As MLB's Oakland Athletics prepare to abandon their home in the Bay Area of California for a future in the desert of Las Vegas, not everyone in Sin City is welcoming the franchise with open arms.
Mayor Carolyn Goodman criticized the team's plan to construct a new $1.5 billion, 30,000-seat stadium on the Las Vegas Strip, replacing the historic Tropicana casino and resort. In Tuesday's episode of the "Front Office Sports Today" podcast, Goodman said the A's relocation plan "does not make sense" and that the franchise should pitch a new plan that keeps the team in Oakland.
"I personally think they’ve got to figure out a way to stay in Oakland and make their dream come true," she said.
Goodman also questioned whether the 9-acre plot of land where the Tropicana currently sits would even be large enough for a new stadium.
"There are a lot of questions about whether that's going to fit," she added.
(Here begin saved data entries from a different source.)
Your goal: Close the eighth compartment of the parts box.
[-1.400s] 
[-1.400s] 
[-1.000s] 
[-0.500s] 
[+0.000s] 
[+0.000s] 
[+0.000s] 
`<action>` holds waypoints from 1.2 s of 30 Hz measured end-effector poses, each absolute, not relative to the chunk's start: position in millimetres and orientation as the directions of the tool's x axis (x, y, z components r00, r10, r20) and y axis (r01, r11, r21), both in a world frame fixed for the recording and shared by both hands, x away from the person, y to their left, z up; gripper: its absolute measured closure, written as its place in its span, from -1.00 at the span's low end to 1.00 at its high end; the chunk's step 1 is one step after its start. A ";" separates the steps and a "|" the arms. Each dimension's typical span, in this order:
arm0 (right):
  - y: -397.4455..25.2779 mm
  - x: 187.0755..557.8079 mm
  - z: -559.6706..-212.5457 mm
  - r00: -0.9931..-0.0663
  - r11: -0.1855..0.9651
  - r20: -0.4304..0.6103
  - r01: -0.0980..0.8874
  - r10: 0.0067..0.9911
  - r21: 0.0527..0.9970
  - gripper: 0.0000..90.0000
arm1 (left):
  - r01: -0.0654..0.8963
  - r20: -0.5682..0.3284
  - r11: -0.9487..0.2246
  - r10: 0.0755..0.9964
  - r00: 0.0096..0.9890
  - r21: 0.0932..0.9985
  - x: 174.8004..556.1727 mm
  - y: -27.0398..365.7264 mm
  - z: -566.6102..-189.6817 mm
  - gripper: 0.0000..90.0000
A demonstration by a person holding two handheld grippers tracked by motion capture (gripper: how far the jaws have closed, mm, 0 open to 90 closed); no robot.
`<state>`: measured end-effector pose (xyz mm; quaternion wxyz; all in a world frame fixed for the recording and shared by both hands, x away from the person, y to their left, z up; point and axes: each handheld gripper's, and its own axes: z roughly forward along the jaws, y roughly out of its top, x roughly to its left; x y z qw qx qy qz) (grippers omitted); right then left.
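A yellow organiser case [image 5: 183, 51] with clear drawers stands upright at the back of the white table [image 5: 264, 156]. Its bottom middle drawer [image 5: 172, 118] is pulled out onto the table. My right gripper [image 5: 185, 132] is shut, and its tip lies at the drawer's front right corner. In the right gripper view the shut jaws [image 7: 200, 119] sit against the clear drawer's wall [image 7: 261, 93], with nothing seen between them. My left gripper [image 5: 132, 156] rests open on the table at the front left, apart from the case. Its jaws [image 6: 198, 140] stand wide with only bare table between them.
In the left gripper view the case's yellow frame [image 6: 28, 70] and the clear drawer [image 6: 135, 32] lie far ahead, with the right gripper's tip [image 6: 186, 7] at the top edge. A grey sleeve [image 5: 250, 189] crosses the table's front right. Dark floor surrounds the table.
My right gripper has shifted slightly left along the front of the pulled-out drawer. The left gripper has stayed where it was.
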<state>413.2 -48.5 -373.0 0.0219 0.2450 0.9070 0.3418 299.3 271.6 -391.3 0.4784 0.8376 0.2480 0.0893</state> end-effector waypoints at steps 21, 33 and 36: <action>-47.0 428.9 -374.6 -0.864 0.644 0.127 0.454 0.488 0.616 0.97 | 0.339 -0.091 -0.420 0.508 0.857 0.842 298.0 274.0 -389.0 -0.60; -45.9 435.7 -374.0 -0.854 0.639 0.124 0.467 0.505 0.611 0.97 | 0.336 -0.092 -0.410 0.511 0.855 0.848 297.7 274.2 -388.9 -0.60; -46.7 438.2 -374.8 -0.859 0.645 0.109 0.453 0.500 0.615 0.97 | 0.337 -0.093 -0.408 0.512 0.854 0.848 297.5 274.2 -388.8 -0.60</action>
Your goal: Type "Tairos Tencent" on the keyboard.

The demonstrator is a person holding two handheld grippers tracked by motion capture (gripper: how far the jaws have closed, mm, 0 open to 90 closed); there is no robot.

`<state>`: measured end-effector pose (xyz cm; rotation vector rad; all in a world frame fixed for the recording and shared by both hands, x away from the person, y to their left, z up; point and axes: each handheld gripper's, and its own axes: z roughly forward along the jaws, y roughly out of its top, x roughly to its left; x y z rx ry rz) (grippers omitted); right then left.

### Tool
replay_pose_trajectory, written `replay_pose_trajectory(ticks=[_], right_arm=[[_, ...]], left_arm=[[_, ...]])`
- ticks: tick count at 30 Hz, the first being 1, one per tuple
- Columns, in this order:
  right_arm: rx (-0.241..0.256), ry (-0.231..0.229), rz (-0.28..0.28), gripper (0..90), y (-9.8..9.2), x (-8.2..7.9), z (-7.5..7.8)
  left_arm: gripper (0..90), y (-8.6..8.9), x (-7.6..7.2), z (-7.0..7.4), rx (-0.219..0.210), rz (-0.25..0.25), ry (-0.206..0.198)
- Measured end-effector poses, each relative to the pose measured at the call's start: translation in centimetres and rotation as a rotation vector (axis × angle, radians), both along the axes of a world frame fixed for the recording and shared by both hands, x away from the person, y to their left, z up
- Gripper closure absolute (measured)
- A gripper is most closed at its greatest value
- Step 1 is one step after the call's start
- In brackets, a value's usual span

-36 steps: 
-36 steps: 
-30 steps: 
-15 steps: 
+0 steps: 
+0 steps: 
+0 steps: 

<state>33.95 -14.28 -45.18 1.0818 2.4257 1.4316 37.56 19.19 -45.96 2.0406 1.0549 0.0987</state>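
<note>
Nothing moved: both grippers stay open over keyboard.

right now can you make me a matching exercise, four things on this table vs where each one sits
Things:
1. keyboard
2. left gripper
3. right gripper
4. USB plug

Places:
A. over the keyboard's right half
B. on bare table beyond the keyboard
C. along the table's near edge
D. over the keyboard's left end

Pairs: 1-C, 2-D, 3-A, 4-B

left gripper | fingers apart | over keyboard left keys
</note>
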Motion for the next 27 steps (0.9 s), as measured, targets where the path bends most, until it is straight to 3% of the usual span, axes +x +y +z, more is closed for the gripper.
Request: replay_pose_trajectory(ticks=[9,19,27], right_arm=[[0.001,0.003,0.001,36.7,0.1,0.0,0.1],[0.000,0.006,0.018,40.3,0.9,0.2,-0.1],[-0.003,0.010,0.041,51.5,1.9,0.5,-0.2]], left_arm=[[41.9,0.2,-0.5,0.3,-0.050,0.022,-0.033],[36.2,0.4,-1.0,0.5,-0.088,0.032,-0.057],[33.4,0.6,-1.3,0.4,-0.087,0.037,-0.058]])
Goodman had previously proposed for the A's to build on a less-congested site in north Las Vegas. However, the mayor and the city don't have jurisdiction over whether the team wants to move to the Strip, as it's technically an unincorporated town located outside Las Vegas city limits and governed by Clark County.
Goodman clarified Tuesday on social media that she is excited about the idea of having a professional baseball team in Las Vegas, but doesn't think relocating the A's was the best option available.
"It is my belief that in their perfect world the ownership of the A's would like to have a new ballpark on the water in Oakland and that the ownership and government there should listen to their great fans and try to make that dream come true," Goodman said in a post on X. "Should that fail, Las Vegas has shown that it is a spectacular market for major league sports franchises."
Statement on today’s conversation about the Oakland A’s. pic.twitter.com/3dOXfFuq3d
— Carolyn G. Goodman (@mayoroflasvegas) February 6, 2024
A's owner John Fisher has maintained that he intends to move the team to its new location on the Strip in time for the 2028 MLB season. However, the team's lease at the Oakland Coliseum expires after next season, making it unclear where exactly the A's plan to host home games from 2025 to 2027.
There are also legal challenges holding up $380 million in public funding for the team's Las Vegas project. The Strong Public Schools Nevada political action committee filed a lawsuit Monday seeking to prevent taxpayer dollars from being used to build the new stadium.
Another group affiliated with the state's teachers union has also filed a ballot petition to have the matter put to a vote. However, it was ultimately rejected by a judge and is pending an appeal.